| WORK TO COMPLETE |
Give back every line of the material below exactly, but no images.

| EXTRACTED INFORMATION |
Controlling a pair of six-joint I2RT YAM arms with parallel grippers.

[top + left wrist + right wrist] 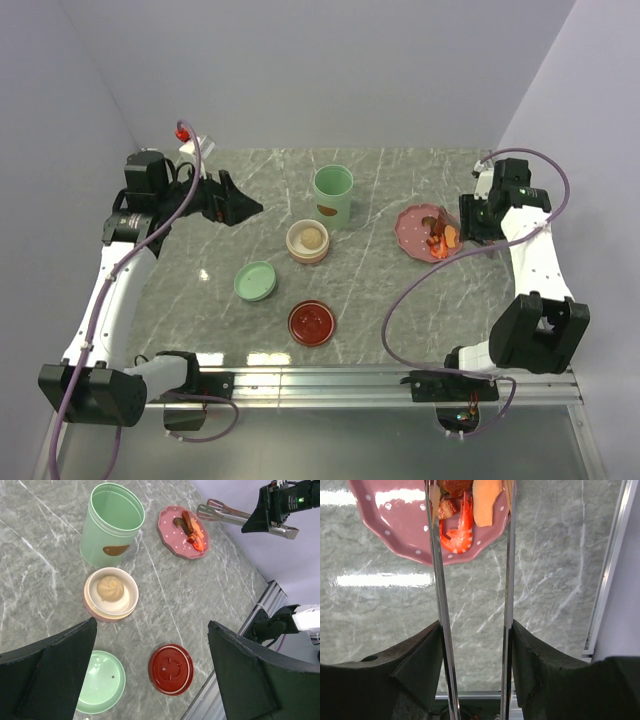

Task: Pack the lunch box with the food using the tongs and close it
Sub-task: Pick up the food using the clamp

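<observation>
Presently the right gripper [476, 630] stands partly closed, clamped on the two spread arms of long thin silver metal tongs [440, 580]. These arms reach over the round pink dotted plate [395, 525], the small orange and reddish-brown food pieces [460, 532] seen between them. Farther back left, the left gripper [152, 630] gapes wide, holding nothing

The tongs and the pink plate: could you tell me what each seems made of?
The tongs look like polished metal, likely steel: thin silvery arms with bright glints. The pink plate looks like glazed ceramic or plastic; its glossy, white-dotted surface leaves that open.
</observation>
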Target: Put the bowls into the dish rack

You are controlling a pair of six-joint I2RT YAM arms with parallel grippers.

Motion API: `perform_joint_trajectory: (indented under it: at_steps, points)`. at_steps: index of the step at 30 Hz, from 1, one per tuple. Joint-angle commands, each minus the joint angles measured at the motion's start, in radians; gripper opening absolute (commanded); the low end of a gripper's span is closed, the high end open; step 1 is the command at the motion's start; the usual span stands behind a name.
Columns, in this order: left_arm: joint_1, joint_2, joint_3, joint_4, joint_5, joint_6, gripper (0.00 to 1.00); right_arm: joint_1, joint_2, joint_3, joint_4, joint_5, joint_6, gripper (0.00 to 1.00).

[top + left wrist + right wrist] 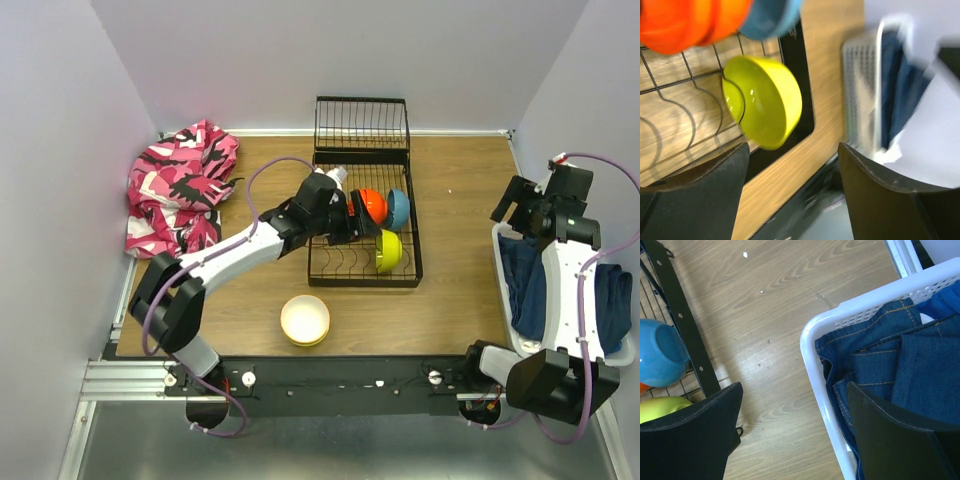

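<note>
Three bowls are seen standing on edge in the rack [365, 283]: an orange bowl [371, 205], a blue bowl [399, 208] and a lime bowl [388, 250]. The cream bowls [305, 320], apparently nested in a stack, are left on the desk [450, 290] with the mouth upward, in front of the rack's near-left corner and close to the desk's front edge.

The left pincer [792, 152] is held over the rack beside the lime bowl, with its fingers spread and nothing between them. The right pincer [795, 390] is likewise spread and empty, and is poised at the rim of the white basket [815, 347] at the far right.

The coming move is judged to turn on one relation. The cream bowls lie back toward the robot from the left pincer and a little to its left, while the right pincer is well apart from them across the desk, so the left arm is taken to be the nearer. Since the stack is round, no long axis is offered, and the rim could probably be taken from above on any side.
</note>
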Motion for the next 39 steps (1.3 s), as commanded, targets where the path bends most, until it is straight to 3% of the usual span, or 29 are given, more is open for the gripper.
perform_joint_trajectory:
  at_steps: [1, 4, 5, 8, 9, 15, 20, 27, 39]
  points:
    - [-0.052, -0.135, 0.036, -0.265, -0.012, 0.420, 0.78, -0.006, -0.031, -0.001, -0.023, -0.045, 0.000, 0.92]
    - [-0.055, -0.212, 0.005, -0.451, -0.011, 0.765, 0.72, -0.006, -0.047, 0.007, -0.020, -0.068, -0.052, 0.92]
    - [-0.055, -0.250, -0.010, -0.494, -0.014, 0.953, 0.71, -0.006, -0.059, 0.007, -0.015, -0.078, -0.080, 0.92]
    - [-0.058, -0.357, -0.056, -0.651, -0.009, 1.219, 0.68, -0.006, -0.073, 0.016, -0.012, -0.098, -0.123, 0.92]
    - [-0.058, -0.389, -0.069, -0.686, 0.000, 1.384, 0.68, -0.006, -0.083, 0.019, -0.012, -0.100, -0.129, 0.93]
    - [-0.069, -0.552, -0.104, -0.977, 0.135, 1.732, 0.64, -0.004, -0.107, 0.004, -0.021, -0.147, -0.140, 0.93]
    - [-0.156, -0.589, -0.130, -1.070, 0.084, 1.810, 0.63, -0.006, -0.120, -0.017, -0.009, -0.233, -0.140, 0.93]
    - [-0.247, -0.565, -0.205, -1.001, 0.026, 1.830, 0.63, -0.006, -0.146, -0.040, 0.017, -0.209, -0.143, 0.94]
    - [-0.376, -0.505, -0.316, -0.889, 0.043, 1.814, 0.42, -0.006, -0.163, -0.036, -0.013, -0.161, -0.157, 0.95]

| TASK RESPONSE |
Controlling a pair of six-joint I2RT YAM arms with parallel grippers.

[top + left wrist + right wrist] 

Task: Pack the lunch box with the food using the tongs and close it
Sub-task: Pick up the food using the clamp

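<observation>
Presently the right gripper [476, 630] stands partly closed, clamped on the two spread arms of long thin silver metal tongs [440, 580]. These arms reach over the round pink dotted plate [395, 525], the small orange and reddish-brown food pieces [460, 532] seen between them. Farther back left, the left gripper [152, 630] gapes wide, holding nothing

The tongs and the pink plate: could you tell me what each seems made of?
The tongs look like polished metal, likely steel: thin silvery arms with bright glints. The pink plate looks like glazed ceramic or plastic; its glossy, white-dotted surface leaves that open.
</observation>
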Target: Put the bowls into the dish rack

You are controlling a pair of six-joint I2RT YAM arms with parallel grippers.

Motion API: `perform_joint_trajectory: (indented under it: at_steps, points)`. at_steps: index of the step at 30 Hz, from 1, one per tuple. Joint-angle commands, each minus the joint angles measured at the motion's start, in radians; gripper opening absolute (commanded); the low end of a gripper's span is closed, the high end open; step 1 is the command at the motion's start; the usual span stands behind a name.
Columns, in this order: left_arm: joint_1, joint_2, joint_3, joint_4, joint_5, joint_6, gripper (0.00 to 1.00); right_arm: joint_1, joint_2, joint_3, joint_4, joint_5, joint_6, gripper (0.00 to 1.00).

[top + left wrist + right wrist] 

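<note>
Three bowls are seen standing on edge in the rack [365, 283]: an orange bowl [371, 205], a blue bowl [399, 208] and a lime bowl [388, 250]. The cream bowls [305, 320], apparently nested in a stack, are left on the desk [450, 290] with the mouth upward, in front of the rack's near-left corner and close to the desk's front edge.

The left pincer [792, 152] is held over the rack beside the lime bowl, with its fingers spread and nothing between them. The right pincer [795, 390] is likewise spread and empty, and is poised at the rim of the white basket [815, 347] at the far right.

The coming move is judged to turn on one relation. The cream bowls lie back toward the robot from the left pincer and a little to its left, while the right pincer is well apart from them across the desk, so the left arm is taken to be the nearer. Since the stack is round, no long axis is offered, and the rim could probably be taken from above on any side.
</note>
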Motion for the next 39 steps (1.3 s), as commanded, targets where the path bends most, until it is straight to 3% of the usual span, or 29 are given, more is open for the gripper.
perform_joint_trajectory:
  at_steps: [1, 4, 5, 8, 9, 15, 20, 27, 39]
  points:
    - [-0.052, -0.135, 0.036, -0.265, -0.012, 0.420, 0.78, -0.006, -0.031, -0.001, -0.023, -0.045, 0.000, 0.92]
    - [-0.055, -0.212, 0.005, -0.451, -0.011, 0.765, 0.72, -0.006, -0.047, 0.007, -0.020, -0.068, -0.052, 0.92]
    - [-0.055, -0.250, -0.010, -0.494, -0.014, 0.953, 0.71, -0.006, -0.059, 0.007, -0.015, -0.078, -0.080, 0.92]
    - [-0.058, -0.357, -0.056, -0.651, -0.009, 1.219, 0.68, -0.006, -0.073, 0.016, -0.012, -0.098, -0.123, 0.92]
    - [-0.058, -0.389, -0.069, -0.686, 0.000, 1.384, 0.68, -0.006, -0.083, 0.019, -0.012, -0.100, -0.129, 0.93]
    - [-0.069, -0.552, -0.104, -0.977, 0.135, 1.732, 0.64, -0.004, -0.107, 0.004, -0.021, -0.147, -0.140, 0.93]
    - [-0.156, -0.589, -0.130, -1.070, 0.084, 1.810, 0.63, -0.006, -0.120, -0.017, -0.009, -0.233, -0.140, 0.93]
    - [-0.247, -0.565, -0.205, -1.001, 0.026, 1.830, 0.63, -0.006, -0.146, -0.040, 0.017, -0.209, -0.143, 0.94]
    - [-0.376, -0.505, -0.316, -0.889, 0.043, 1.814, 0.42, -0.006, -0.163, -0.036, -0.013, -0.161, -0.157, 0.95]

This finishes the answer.